Un militant refoulé à la frontière

La décision d’interdire à Joshua Wong, un militant étudiant de Hong Kong, d’entrer sur le territoire thaïlandais souligne à quel point le gouvernement est désireux de restreindre le droit à la liberté d’expression, et suscite des inquiétudes quant à la manière dont la Chine use de son influence sur les autorités thaïlandaises, a déclaré Amnesty International mercredi 5 octobre.

« L’arrestation et l’expulsion de Joshua Wong signalent une nouvelle fois que le gouvernement militaire thaïlandais utilise tous les moyens disponibles pour étouffer le débat politique dans le pays », a déclaré Champa Patel, principale conseillère d’Amnesty International pour les recherches sur l’Asie du Sud-Est et le Pacifique.

Joshua Wong est un militant étudiant et le secrétaire général de Demosistō, un parti politique pro-démocratie récemment formé à Hong Kong. Il s’est fait connaître sur la scène internationale en 2014 comme l’une des personnes à l’origine des manifestations pro-démocratie à Hong Kong plus tard désignées sous le nom de « mouvement des parapluies ». Joshua Wong et le « mouvement des parapluies » sont devenus une source d’inspiration pour certains militants étudiants en Thaïlande.

Il a été arrêté dès son arrivée à l’aéroport Suvarnabhumi de Bangkok, tard dans la nuit du 4 au 5 octobre. Il s’était rendu en Thaïlande pour s’exprimer lors d’un événement public visant à commémorer la répression violente menée en 1976 contre des manifestants étudiants thaïlandais par la police, l’armée et des groupes paramilitaires.

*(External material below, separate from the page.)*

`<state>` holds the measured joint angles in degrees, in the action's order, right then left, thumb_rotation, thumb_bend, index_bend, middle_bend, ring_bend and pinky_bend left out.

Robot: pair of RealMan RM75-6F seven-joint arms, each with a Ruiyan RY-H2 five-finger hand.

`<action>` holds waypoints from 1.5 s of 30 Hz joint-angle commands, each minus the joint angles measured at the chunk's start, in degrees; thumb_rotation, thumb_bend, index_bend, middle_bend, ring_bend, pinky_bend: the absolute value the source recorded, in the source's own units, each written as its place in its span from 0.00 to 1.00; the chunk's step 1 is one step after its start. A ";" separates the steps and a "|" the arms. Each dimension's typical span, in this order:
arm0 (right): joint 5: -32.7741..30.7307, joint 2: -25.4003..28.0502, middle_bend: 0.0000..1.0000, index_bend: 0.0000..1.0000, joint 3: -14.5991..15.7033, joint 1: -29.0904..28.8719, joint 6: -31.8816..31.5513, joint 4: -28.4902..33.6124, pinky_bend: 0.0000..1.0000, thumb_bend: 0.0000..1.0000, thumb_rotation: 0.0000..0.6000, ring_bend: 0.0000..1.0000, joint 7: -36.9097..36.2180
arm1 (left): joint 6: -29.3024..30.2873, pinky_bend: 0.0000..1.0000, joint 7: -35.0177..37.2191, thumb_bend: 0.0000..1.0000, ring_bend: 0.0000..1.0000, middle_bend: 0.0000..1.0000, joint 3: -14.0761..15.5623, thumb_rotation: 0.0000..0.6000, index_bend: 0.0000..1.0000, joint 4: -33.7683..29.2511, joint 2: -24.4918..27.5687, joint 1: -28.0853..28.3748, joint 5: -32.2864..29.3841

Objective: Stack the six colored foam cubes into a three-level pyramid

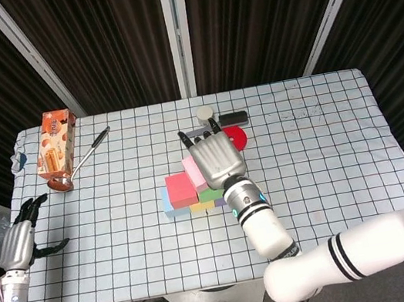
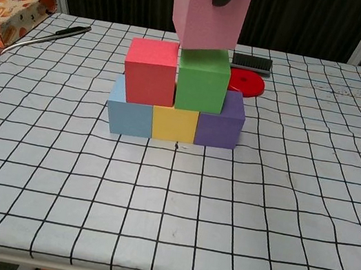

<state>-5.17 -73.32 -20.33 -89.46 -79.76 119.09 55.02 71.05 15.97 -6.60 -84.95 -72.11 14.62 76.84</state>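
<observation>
Dark curtains stand behind the checkered tabletop (image 2: 292, 217). At frame center, my right hand (image 1: 215, 158) holds the pink cube (image 2: 209, 10) tilted, just above the red cube (image 2: 150, 72) and green cube (image 2: 203, 79). At lower left of the head view, my left hand (image 1: 21, 241) holds nothing, fingers apart.

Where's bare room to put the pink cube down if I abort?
The near cloth in front of the stack is bare, and so is the right side past the red disc. It is crowded behind the stack: disc, brush, cap.
</observation>
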 commanded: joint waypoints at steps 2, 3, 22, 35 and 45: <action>-1.58 -2.34 0.74 0.00 -2.04 -0.97 -2.44 -1.58 0.00 0.11 1.00 0.25 0.92 | 0.12 0.17 0.67 0.10 0.01 0.11 0.22 1.00 0.09 0.35 0.17 -0.25 0.26; -1.91 -2.61 0.75 0.00 -2.39 -1.09 -2.65 -1.78 0.00 0.11 1.00 0.25 1.06 | 0.13 0.17 0.78 0.10 0.01 0.11 0.25 1.00 0.09 0.39 0.19 -0.28 0.30; -11.15 -9.43 0.75 0.00 -9.91 -5.42 -7.33 -7.91 0.00 0.11 1.00 0.27 10.32 | 0.00 0.17 2.41 0.10 0.01 0.11 1.10 1.00 0.09 1.72 -0.06 -0.70 1.22; -14.06 -13.25 0.75 0.00 -13.42 -6.61 -10.87 -11.84 0.00 0.11 1.00 0.27 14.76 | -0.17 0.17 3.25 0.10 0.01 0.11 1.28 1.00 0.09 2.02 0.08 -0.66 1.68; -14.44 -14.77 0.76 0.00 -15.02 -5.64 -11.73 -12.81 0.00 0.11 1.00 0.27 16.72 | -0.43 0.17 3.59 0.10 0.01 0.11 1.42 1.00 0.09 2.26 0.08 -0.67 1.70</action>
<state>-19.53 -88.01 -35.26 -95.16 -91.41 106.31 71.63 70.62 19.57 -5.18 -82.69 -72.03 13.95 78.55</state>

Mercredi 5 octobre, Joshua Wong a été mis à bord d’un avion et renvoyé à Hong Kong. Après son arrivée à Hong Kong, il a indiqué qu’on ne l’avait pas autorisé à contacter sa famille ni un avocat lorsqu’il était incarcéré à Bangkok.

Selon des informations non confirmées, c’est à la demande du gouvernement chinois que les autorités thaïlandaises ont arrêté Joshua Wong et lui ont interdit d’entrer sur le territoire. Le gouvernement thaïlandais n’a cependant pas encore fourni d’explication officielle pour ses agissements. La Thaïlande a précédemment renvoyé de force des militants chinois, des demandeurs et demandeuses d’asile et d’autres personnes vers la Chine, à la suite semble-t-il de pressions des autorités chinoises, ce qui constitue une violation du principe de « non-refoulement ».

« Le gouvernement thaïlandais ne devrait pas laisser la géopolitique l’emporter sur ses obligations en matière de droits humains, et les frontières de la Thaïlande ne doivent pas servir d’outils de répression contre les débats relatifs à la démocratie et à d’autres questions d’intérêt national et mondial  », a déclaré Champa Patel.